Mysticism and poetry

From the perspective of Sufi thought and poetry, habituation is not necessarily a flaw—it may be a test.

How do you continue loving someone you have grown accustomed to?

How do you remain astonished by the same face you have seen a thousand times?

Boredom, if it appears, may mark the beginning of transformation.

Every moment in a relationship hides a secret.

If wonder disappears, perhaps what has truly vanished is inner listening.

The Sufi conclusion:

Wonder never truly disappears; we simply close the eyes of our hearts to it.

Returning to passion is not a return to the past, but a return to presence.

Beyond personal relationships

Let us not be surprised by the disappearance of wonder and passion in our relationships.

Instead, let us try again to rediscover them and enter their depth.

They are not a lost past.

They are a failure to see the beauty that still exists.

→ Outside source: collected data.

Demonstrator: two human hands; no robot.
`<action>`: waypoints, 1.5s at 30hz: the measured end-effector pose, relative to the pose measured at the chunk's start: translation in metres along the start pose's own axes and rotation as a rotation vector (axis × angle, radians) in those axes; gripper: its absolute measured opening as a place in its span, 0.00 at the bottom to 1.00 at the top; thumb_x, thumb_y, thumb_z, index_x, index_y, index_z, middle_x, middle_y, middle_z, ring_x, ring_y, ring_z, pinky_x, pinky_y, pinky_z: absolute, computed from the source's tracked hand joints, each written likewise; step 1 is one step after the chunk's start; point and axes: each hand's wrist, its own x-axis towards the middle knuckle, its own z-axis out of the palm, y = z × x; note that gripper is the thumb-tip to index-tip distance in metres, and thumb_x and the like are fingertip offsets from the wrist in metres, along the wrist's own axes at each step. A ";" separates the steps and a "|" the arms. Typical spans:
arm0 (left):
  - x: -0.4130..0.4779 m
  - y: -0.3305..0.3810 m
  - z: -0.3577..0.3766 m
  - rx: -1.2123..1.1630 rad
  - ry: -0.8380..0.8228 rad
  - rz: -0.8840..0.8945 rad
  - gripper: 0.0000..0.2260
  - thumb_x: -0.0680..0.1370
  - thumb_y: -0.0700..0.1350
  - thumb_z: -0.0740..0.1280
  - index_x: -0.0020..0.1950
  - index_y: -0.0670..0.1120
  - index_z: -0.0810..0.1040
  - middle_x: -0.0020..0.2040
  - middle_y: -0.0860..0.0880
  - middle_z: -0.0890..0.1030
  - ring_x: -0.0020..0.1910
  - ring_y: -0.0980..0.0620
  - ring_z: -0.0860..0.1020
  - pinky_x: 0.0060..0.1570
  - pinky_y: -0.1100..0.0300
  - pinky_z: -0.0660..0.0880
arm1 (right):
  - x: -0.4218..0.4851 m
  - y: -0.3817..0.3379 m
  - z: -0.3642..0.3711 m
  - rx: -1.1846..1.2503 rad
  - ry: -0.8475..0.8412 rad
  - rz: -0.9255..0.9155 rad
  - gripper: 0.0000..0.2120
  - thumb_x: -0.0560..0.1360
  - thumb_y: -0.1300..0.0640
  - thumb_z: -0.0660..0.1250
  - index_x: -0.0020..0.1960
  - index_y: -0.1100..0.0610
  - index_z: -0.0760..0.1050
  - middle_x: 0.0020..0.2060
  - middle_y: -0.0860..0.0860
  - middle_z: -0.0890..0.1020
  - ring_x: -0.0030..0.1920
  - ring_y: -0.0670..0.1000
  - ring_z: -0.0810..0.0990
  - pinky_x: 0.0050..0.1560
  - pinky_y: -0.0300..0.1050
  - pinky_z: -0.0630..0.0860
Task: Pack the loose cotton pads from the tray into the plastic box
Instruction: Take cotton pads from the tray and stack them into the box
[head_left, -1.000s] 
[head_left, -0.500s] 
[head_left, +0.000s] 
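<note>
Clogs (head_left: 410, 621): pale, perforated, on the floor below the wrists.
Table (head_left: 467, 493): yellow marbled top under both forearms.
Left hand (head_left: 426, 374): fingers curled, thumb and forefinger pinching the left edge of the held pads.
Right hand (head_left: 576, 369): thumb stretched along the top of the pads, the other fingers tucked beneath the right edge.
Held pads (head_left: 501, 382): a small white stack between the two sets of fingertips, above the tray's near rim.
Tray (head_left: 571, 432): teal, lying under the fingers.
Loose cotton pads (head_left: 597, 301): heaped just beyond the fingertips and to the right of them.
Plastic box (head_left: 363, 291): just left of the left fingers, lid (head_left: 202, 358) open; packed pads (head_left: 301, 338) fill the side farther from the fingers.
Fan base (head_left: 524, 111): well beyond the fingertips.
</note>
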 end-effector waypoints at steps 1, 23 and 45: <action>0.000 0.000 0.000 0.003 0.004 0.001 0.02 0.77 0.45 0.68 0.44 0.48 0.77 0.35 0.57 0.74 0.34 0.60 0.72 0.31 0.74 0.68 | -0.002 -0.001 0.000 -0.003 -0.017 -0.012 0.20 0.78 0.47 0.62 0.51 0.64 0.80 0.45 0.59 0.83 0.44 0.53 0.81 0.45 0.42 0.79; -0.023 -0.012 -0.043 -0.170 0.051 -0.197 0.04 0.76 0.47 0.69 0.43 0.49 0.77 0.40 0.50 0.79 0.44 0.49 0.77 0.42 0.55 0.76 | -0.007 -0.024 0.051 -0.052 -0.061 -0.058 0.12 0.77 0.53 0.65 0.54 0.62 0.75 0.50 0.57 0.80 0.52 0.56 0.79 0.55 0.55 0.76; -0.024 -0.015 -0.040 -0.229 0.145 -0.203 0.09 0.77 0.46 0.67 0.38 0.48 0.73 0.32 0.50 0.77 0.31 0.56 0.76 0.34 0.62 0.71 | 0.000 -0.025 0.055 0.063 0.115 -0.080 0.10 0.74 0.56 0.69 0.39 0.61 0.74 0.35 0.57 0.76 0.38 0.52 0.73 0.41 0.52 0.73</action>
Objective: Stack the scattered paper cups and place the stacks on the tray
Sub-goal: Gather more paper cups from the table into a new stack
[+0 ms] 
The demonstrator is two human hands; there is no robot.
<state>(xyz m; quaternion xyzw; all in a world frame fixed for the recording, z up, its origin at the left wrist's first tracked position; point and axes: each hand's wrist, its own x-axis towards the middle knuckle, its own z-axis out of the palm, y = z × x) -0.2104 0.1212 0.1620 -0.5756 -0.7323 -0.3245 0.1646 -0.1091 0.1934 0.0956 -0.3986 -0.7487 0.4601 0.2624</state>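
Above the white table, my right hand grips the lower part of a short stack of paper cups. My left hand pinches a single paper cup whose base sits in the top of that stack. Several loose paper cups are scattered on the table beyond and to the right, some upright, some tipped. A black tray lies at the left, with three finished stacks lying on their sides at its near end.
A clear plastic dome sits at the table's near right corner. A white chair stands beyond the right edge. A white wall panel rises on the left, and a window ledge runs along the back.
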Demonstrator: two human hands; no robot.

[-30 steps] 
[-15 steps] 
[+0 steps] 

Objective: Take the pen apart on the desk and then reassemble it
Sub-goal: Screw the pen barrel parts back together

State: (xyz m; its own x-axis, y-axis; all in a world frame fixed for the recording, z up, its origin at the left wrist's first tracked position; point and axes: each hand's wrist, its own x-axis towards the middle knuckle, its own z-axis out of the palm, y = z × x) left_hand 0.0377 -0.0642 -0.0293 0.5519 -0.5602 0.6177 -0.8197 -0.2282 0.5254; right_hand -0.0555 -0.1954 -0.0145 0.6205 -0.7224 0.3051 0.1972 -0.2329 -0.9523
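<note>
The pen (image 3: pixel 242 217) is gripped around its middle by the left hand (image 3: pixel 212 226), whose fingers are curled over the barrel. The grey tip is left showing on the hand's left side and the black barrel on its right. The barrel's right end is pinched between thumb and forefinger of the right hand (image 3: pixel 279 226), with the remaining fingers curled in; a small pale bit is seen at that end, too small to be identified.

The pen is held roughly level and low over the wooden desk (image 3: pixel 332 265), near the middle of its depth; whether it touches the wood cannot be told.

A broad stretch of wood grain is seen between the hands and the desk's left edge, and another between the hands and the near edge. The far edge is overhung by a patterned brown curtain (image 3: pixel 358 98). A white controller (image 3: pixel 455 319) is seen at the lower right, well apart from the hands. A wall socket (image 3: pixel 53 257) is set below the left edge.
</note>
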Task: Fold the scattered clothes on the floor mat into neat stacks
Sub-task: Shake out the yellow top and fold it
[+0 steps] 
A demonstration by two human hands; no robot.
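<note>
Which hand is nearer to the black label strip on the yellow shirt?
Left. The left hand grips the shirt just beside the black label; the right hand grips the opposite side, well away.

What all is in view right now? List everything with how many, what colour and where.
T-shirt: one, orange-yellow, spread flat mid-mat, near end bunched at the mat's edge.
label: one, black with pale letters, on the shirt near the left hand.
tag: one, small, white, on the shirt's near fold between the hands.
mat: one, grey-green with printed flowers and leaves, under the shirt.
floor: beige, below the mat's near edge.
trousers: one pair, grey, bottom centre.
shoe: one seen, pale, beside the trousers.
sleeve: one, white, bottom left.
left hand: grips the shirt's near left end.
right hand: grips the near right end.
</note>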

Through habituation, we move into a reality we ourselves construct, yet we can leave it, not by returning to the past, but by creating a new present and a new future.

When habituation reaches society

The most dangerous aspect of habituation is that it does not stop at the details of daily life or personal emotions.

It can extend to the very conscience of society.

Societies, like individuals, can become accustomed to what should always remain shocking.

It may begin with an event that shakes the public conscience, a grave injustice, a violation of rights, or scenes of killing and destruction.

At first people feel shock and anger, and voices rise in rejection.

But when the scene repeats again and again, and the news continues to flow, something more dangerous occurs: people grow accustomed.

What was once a shock becomes a passing headline.

What was once a tragedy becomes a number in the news.

Over time, the sense of horror erodes, resistance weakens, and injustice becomes part of the daily landscape, passing without awakening the conscience as it once did.

Here lies the painful paradox:

Tyranny does not rely only on force.

It also relies on time’s ability to transform shock into habit.

When people become accustomed to injustice, resisting it becomes harder.

When news of killing and destruction is repeated until it loses its first impact, the human sensitivity that once rejected it becomes numb.

And when violations of human rights turn into ordinary news, society loses one of its most important moral immunities.

The most dangerous thing that can happen to any society is not merely the occurrence of injustice, but becoming accustomed to it.

Living societies are those that remain capable of moral astonishment, the ability to say “this is unacceptable,” even if it happens a thousand times.

When wonder dies, the public conscience erodes silently, and humanity itself begins to lose its meaning.